By Tenzin Dharpo
DHARAMSHALA, Jan. 15: The first ever Tibetan-run rice mill on Tuesday launched its products at a promotional event here at the Central Tibetan Administration’s compound in earnest readiness to supply within the Tibetan exile communities.
The ‘Tibet Rice Mill’ established in Norgyaling Tibetan Settlement by the Tibetan Co-operative Society of Bandhara, Mahrashtra in September 2018 becomes the first rice mill of the exile diaspora.
Dr Kunchok Tsundue, Chief Planning Commissioner said that the initiative will not only efficiently tap and increase the productivity of the rice cultivating Tibetan settlement but also go on to foster self sufficiency within the community. The mill upholds strict quality and purity standards that is at par with products in the tier-2 Indian rice market and export grade products, the Commissioner said.
Phayul Photo: Kunsang Gashon
The initiative that took four years in the making now produces four rice variants such as the Tibet aromatic rice, the Tibet brown rice and the Tibet silky rice which are de-husked, processed, polished and packaged through the 11 steps production at the mill. The production capability of the mill now stands at 4000 kg per hour in stark contrast to the 700 kg per hour previously.

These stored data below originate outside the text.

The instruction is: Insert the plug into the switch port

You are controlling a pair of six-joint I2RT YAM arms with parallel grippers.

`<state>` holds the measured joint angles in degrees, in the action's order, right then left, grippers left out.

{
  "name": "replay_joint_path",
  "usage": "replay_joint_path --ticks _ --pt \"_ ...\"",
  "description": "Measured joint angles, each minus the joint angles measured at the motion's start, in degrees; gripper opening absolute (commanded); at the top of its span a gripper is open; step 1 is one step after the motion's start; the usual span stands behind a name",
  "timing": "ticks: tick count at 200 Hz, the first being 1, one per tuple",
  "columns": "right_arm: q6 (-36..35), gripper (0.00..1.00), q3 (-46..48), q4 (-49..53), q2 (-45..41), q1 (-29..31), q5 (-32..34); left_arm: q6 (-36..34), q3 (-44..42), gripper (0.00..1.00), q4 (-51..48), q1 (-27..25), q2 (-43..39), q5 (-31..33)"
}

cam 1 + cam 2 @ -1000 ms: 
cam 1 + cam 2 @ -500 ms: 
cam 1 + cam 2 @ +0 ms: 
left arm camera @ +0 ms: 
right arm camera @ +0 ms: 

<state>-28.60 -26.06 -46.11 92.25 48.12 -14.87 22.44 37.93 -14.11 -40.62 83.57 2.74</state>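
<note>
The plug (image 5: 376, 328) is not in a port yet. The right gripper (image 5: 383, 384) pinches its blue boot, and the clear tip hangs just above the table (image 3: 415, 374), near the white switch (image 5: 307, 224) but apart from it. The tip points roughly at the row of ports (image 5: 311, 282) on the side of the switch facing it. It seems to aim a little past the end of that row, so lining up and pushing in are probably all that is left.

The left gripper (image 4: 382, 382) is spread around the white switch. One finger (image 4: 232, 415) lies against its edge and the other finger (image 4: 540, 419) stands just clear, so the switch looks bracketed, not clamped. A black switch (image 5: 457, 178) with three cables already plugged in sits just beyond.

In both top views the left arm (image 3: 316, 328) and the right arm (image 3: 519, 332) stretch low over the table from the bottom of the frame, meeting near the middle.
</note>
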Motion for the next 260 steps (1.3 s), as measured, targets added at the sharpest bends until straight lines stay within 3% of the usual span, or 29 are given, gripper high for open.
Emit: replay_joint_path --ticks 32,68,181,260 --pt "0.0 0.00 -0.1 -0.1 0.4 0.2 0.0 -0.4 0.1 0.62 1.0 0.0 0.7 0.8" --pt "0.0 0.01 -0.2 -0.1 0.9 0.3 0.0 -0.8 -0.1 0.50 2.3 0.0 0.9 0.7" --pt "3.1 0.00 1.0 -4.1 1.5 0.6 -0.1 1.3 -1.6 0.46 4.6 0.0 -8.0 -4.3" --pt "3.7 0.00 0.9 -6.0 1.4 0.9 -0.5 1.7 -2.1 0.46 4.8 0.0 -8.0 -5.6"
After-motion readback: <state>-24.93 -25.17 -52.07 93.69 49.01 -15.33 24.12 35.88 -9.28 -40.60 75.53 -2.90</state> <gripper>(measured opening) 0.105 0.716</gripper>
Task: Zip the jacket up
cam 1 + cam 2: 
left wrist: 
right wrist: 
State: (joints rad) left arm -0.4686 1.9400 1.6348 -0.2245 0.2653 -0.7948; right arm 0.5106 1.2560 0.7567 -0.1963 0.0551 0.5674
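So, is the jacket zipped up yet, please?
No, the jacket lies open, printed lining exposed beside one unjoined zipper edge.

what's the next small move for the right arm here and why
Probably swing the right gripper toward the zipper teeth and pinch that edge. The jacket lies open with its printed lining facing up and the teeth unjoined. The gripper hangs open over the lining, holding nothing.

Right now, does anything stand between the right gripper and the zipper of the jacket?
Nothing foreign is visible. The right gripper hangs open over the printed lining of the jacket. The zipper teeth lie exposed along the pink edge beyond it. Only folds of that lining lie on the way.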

Logistically, the neatly packaged rice can be transported and supplied with its first batch of consignment already in Dharamshala, ready to be retailed at a price range of 40 -50 INR per kg, the Co-operative vice- president of the Norgyaling settlement Tenzin Phende said.
The co-operative mill is funded by the Tibetan leader His Holiness the Dalai Lama’s Gadhen Podhrang office with a grant of 1.57 crore INR and a 5 lakh INR from the Dept. of Home of the CTA.
The Tibetan farmers in the Norgyaling Tibetan settlement located in the Gondia district of Maharahstra state’s rich rice cultivating belt will further gain from the diversification plans of the co-operative that has aims to set up facilities to produce rice bran oil and rice noodles and efficiently use all the by products and abide by the existing no middle-man supply chain.
The Tibet rice mill that buys unprocessed rice from Tibetan farmers and nearby Indian villages also aims to go commercial in the mainstream market in the coming years when the mill can steadily maintain optimal output and workout the legal and tax hassles, the Chief Planning Commissioner Dr Kunchok Tsundue said.